Beef Stew Spanish style
· 1 pound beef stewing meat
· 1/2 cup chopped Spanish onion
· 2 cloves garlic, minced
· 1 (14.5 ounce) can diced tomatoes
· 1 (12 ounce) jar sofrito ( this is the short cut – I actually made this sauce as it was not hard to do and that way I had lots over for another time)
· 1/2 cup pitted and halved green olives
Salt and Pepper to taste
- Heat a large skillet over medium heat. Cook beef in hot skillet until completely browned, about 5 minutes; season with salt and pepper. Transfer beef to a slow cooker, retaining some of the beef drippings in the skillet.
- Return skillet to heat and heat the retained drippings. Saute onion and garlic in hot drippings until softened, about 5 minutes; add to beef in slow cooker.
- Stir potatoes, diced tomatoes, sofrito, and olives into the beef mixture.
- Cook on Low until beef and potatoes are fork-tender, 4 to 5 hours.

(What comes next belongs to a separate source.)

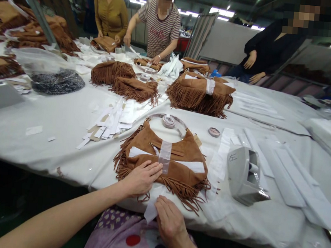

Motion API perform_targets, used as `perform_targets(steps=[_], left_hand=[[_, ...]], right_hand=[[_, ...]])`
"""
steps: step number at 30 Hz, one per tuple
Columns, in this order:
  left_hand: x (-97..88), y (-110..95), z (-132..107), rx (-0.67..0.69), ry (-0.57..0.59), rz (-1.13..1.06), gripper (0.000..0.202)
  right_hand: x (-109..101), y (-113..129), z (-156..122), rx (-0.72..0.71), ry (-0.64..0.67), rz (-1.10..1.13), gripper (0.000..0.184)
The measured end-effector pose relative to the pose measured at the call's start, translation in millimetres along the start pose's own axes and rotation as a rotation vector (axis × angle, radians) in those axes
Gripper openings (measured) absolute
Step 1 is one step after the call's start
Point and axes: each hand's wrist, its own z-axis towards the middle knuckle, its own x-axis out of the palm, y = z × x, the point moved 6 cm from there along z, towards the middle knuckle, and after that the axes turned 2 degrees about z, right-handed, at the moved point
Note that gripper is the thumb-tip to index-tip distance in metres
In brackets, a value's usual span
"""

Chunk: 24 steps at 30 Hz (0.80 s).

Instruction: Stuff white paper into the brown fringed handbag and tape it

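A brown suede handbag (182, 174) with fringed sides lies in front of me, its wrapped handle (182, 127) pointing away. White paper (192, 166) shows along its folded front, and a translucent strip (165, 155) crosses the middle. My left hand (144, 179) rests on the lower front of the bag, fingers stretched out beside that strip. Below the bag, at the table edge, my right hand (171, 221) has its fingers pressed together on a thin white strip (151, 210). The fingertips' underside is hidden.
A grey tape dispenser (240, 175) stands to the right, near long white sheets (287, 175). Cut paper strips (110, 121) lie to the left. Further back are more fringed bags (201, 94) and a clear plastic bag (57, 80). Several people (164, 27) stand across the table.
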Motion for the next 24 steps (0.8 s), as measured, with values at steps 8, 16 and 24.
perform_targets(steps=[8,16,24], left_hand=[[-2.3,-0.2,1.1,-0.003,-0.006,-0.002,0.057],[-2.6,-0.7,3.2,-0.025,0.044,-0.044,0.059],[-2.6,-2.0,3.7,-0.035,0.078,-0.131,0.063]], right_hand=[[-22.9,4.9,31.6,0.007,-0.003,0.167,0.038],[-37.8,3.4,37.2,-0.136,-0.047,0.216,0.039],[-23.1,-13.1,43.0,-0.023,0.011,0.384,0.032]])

- · 2 tablespoons vegetable oil
- · 1 medium onion, chopped
- · 1 green bell pepper, seeded and chopped
- · 5 cloves garlic, chopped
- · 1 teaspoon salt
- · 1/4 teaspoon pepper
- 1/4 teaspoon ground cumin
- · 1 teaspoon dried oregano, crushed
- · 2 bay leaves
- · 2 tomatoes, chopped (optional)
- · 3/4 cup canned tomato sauce
- Heat oil in a skillet over medium-high heat.
- Add onion and garlic, and cook until onion is translucent.

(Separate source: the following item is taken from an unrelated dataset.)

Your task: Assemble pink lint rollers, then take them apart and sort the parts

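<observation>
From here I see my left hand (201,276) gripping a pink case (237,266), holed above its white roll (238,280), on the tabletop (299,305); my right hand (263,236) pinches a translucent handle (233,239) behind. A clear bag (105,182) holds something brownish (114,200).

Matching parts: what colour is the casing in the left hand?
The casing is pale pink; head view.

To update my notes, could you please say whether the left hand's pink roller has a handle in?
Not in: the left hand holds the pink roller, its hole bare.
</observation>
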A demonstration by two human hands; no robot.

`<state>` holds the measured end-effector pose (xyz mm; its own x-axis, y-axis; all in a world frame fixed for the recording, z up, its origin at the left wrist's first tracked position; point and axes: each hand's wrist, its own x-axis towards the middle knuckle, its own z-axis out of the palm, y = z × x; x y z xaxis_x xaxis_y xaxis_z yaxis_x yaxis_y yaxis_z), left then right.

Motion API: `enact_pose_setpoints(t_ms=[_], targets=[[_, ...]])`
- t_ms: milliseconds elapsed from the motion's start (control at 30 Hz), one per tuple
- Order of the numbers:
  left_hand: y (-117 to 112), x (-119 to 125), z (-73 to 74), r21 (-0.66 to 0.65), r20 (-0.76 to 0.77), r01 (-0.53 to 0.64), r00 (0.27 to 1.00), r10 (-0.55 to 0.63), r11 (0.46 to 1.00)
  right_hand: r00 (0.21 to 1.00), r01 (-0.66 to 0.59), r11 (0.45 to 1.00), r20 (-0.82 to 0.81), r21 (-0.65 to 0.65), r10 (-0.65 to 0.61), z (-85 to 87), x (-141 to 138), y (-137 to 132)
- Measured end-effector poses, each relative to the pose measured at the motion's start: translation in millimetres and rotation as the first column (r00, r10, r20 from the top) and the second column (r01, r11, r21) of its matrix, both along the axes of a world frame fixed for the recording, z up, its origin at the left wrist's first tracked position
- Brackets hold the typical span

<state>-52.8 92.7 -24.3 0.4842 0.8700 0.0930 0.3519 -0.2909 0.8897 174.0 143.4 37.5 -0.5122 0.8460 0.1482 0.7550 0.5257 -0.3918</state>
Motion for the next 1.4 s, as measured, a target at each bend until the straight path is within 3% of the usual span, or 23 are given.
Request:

- Add the bell pepper, and saute until tender.
- Season with salt, pepper, cumin, oregano and bay leaves.
- Continue cooking until the mixture looks like a yummy green paste with oil around it.
- Stir in the tomatoes, if using, and cook stirring until all of the liquid is released.
- Gradually stir in the tomato sauce simmer until the sauce looks really red.
- Taste, and adjust seasonings if desired.
- Remove bay leaves.
- Now the sauce is done.
- You can add it to meat, rice, beans fish or potatoes.
- Thin the sauce down if necessary with water, wine, beer, or whatever is handy.